The Lions, for their part, have essentially built themselves as a Colts clone: high-octane offense centered on a franchise quarterback, poor defense whose only recourse is an ability to pressure the quarterback.

But even the Saints are merely a variation on the type. They, too, are built on a franchise quarterback – surrounding him with an array of weapons that would make the Pentagon blush. Their defense, too, is a paper tiger – an assemblage of talent that would have been mocked in the "defense wins championships" era of Doomsday Defenses, Steel Curtains, and Purple People Eaters. 

That era is not yet wholly gone, but it is unrecognizable from even 10 years ago.

This season suggests that there are essentially two models for success in the National Football League: the Indianapolis Colts model and the Pittsburgh Steelers model.

The Colts model is the reality the league has created. By emphasizing offense at every turn – by making quarterbacks as precious a fabergé eggs and penalizing defensive backs for anything short of wearing strong cologne – the NFL has essentially changed the balance of power in the game. An elite quarterback can now unlock even the most dominating defenses.

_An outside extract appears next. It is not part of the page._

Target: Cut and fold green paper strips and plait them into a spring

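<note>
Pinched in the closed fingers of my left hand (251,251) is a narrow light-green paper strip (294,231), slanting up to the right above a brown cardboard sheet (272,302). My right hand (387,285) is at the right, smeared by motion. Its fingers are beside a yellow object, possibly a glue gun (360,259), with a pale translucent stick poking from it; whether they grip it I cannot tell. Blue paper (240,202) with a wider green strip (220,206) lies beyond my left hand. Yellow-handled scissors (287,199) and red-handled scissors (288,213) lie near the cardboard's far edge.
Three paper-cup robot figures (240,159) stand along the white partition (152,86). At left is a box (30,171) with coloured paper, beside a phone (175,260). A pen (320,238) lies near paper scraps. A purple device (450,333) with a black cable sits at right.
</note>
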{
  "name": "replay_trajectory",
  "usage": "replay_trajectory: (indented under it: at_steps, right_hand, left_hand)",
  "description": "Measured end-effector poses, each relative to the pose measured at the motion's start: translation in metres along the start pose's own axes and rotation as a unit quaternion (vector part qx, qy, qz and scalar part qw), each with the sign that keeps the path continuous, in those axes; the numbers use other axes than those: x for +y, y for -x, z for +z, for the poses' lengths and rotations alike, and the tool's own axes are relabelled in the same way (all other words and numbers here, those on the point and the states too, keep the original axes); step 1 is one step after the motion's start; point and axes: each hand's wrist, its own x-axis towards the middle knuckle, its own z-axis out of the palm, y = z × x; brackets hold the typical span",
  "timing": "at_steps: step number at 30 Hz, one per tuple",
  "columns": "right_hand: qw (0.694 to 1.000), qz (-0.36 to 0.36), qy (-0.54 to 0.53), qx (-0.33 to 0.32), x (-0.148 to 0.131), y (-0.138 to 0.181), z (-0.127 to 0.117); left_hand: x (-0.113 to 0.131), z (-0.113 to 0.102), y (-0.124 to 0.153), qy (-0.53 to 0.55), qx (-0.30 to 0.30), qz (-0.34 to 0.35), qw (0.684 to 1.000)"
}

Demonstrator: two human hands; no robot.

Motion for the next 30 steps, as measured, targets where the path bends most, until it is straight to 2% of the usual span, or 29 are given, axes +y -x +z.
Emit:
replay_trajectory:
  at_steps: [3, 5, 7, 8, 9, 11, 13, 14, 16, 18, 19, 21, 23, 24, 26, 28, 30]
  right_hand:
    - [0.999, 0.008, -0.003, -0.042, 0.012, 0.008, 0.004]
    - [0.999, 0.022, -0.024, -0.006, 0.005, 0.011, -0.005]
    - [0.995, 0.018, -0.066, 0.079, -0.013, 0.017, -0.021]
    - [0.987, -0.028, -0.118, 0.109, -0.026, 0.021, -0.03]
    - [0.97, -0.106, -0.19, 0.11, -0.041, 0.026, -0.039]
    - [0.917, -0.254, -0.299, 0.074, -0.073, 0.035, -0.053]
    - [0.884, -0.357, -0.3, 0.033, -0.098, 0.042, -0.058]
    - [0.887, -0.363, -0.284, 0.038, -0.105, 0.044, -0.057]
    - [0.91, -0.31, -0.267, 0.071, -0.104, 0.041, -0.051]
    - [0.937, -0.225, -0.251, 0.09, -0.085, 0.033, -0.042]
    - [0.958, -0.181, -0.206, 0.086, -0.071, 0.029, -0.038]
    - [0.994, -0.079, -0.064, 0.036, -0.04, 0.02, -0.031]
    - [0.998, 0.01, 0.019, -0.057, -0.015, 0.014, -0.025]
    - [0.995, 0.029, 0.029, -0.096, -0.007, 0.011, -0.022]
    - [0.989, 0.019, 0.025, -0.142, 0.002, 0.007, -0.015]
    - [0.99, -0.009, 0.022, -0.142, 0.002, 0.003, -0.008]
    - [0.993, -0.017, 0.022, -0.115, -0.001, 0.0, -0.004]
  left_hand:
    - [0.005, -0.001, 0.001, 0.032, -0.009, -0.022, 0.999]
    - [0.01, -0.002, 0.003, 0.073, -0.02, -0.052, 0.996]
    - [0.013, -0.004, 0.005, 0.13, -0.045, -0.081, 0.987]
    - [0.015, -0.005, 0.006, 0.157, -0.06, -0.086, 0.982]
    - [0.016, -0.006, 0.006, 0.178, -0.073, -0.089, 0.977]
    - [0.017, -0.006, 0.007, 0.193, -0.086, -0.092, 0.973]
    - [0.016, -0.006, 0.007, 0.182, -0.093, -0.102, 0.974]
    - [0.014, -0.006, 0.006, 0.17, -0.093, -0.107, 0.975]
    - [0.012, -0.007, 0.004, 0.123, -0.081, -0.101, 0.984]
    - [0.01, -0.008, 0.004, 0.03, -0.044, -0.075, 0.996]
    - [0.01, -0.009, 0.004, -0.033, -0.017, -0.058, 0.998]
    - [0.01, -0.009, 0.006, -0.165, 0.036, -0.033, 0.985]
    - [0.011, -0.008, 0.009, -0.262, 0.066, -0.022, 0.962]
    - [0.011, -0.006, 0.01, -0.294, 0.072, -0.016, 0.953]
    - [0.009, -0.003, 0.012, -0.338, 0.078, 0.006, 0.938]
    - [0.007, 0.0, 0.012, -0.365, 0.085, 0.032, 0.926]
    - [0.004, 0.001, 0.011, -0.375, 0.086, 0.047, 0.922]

And so those teams that have them – forced by the salary cap to prioritize their needs – have chosen to start an offensive arms race at the expense of their own defenses. 

The three most elite quarterbacks in the NFL – the Saints' Drew Brees, the New England Patriots' Tom Brady, and Green Bay Packers' Aaron Rodgers – have the 24th-, 31st-, and 32nd-ranked defenses, respectively, in a 32-team league.